*What to do*
Only the lines below, from the one with "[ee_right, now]" through the one with "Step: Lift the", are to be written out, exactly.

╭──

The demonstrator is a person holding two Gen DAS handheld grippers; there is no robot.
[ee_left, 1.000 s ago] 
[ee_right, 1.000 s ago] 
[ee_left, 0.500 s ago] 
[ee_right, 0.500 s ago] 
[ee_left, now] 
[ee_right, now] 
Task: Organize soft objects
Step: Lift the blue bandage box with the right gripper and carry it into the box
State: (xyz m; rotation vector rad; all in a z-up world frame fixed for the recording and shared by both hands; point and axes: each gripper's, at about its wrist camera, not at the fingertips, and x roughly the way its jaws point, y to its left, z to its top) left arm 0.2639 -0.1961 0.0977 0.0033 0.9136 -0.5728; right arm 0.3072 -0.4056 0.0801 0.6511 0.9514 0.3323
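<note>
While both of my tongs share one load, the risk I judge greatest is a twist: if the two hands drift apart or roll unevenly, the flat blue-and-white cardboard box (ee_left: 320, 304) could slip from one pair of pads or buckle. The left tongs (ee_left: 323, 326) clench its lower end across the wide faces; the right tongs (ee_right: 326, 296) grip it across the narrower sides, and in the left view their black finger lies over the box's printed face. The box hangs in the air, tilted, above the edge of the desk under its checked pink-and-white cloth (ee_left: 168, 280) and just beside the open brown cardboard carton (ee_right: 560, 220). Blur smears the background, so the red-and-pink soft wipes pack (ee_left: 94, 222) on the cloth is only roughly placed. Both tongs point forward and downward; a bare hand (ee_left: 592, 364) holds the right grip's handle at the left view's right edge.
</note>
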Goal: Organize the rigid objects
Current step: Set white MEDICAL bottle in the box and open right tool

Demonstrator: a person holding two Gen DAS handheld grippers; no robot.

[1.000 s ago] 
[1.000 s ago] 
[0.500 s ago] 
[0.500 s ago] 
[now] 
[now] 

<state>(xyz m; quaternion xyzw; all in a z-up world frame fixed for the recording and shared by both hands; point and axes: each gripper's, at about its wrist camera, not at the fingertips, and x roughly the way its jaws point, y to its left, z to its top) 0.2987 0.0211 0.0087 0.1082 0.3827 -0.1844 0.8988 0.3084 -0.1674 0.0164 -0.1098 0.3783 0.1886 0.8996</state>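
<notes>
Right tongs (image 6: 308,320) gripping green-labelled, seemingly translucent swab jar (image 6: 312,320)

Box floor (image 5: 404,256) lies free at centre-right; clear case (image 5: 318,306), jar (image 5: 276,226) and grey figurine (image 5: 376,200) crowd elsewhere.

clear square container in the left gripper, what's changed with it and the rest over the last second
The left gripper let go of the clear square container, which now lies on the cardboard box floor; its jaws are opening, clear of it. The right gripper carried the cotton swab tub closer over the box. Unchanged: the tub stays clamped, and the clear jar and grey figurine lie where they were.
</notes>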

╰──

*Result below*
[ee_right, now] 
Task: Organize soft objects
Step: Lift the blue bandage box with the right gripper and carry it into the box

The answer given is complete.